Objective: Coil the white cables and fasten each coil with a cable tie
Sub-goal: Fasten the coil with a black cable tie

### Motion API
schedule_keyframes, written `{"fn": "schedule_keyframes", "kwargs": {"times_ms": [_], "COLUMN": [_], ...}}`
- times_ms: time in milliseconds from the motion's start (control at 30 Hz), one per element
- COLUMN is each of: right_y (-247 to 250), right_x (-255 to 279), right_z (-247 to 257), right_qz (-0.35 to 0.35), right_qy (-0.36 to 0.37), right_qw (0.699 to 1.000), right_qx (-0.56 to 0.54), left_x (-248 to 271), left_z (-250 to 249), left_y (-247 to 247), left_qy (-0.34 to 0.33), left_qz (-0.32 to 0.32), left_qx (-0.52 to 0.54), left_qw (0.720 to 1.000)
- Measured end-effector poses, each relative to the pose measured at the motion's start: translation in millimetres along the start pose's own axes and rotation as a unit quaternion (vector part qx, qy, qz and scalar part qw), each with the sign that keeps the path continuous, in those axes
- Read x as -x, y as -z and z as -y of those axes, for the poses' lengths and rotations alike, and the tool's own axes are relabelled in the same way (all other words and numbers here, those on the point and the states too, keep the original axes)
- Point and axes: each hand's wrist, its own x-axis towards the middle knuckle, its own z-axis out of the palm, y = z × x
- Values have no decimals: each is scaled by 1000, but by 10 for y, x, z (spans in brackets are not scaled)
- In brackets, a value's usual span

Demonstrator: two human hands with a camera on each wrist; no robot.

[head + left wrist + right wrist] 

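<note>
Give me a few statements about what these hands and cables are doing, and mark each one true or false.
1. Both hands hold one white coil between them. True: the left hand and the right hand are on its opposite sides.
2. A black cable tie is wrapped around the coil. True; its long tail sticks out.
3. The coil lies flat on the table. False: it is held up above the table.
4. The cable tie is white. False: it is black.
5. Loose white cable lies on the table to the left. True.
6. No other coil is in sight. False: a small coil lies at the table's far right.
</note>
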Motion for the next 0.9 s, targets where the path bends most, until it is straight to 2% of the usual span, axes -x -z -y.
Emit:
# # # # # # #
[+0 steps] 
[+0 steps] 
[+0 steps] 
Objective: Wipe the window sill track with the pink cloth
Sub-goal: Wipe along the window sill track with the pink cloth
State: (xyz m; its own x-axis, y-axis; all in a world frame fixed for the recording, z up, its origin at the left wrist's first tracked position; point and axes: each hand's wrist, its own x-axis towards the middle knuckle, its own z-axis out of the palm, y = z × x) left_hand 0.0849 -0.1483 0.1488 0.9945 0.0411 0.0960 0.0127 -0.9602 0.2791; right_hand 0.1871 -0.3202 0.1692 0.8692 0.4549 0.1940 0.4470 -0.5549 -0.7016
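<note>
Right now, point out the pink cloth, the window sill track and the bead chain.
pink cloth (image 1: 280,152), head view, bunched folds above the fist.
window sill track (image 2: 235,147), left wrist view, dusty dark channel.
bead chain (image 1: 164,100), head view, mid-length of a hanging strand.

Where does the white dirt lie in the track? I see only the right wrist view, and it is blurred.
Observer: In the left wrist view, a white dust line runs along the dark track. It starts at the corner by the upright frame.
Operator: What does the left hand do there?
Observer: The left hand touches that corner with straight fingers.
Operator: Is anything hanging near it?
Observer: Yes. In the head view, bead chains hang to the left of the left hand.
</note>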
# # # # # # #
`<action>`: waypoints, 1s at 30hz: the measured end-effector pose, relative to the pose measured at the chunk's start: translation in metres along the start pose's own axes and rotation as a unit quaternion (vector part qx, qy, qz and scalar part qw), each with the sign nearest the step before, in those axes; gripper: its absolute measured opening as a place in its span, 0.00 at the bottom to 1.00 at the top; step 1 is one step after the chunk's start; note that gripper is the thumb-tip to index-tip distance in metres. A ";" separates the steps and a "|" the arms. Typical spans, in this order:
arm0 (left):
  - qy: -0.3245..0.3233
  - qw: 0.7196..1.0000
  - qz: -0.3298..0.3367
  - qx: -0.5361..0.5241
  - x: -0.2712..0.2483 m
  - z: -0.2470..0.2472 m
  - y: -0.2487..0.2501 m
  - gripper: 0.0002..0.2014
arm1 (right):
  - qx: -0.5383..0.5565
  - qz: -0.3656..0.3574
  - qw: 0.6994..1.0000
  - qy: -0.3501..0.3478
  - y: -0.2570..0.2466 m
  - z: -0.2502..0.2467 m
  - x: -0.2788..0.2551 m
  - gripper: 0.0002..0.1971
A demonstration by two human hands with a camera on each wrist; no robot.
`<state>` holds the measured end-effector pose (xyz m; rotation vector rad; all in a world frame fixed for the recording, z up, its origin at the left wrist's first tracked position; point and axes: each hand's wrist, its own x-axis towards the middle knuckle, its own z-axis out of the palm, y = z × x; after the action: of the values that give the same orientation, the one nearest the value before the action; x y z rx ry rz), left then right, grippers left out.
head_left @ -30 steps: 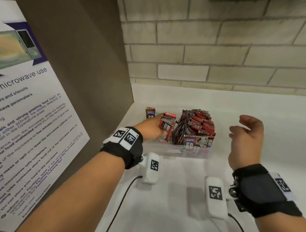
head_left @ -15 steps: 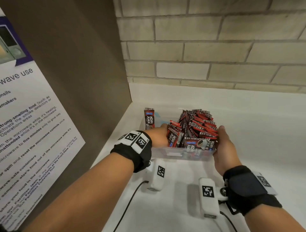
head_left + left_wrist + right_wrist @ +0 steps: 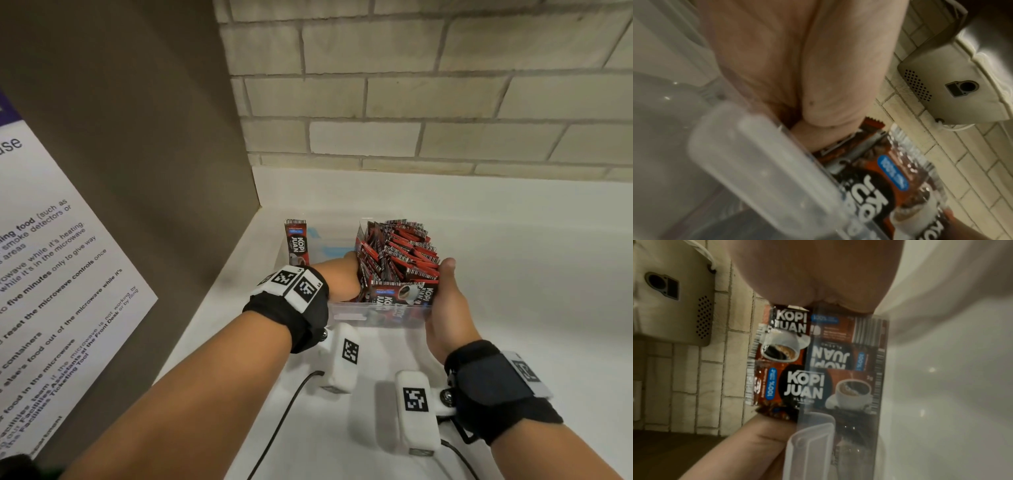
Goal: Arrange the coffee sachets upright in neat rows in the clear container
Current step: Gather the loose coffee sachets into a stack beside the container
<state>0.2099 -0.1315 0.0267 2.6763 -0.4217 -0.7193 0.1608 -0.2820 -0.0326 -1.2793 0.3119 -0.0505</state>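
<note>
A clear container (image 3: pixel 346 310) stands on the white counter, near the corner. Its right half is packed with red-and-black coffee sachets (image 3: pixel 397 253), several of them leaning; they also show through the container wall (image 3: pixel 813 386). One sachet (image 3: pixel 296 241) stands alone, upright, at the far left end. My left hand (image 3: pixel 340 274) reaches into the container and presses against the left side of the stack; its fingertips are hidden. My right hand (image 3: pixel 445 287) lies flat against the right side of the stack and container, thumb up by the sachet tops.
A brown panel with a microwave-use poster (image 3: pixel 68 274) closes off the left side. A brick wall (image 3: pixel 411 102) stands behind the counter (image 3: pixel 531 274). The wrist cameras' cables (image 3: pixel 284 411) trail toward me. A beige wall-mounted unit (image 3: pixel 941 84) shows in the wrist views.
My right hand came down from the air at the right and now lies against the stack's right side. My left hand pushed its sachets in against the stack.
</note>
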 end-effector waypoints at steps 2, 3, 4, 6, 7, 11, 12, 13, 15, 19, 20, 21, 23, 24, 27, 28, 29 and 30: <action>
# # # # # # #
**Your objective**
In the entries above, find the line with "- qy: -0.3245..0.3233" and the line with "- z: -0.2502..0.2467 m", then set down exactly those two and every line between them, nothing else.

**Reply**
  - qy: -0.3245..0.3233
  - qw: 0.7196..1.0000
  - qz: -0.3298..0.3367
  - qx: -0.5361..0.5241
  - x: -0.2712..0.2483 m
  - z: -0.2470..0.2472 m
  - y: -0.2487..0.2501 m
  - gripper: 0.0002..0.2014
arm1 (right):
  - qx: -0.5383..0.5565
  - qz: -0.3656..0.3574
  - qw: 0.6994..1.0000
  - qy: -0.3501..0.3478
  - y: -0.2570..0.2466 m
  - z: -0.2502..0.2467 m

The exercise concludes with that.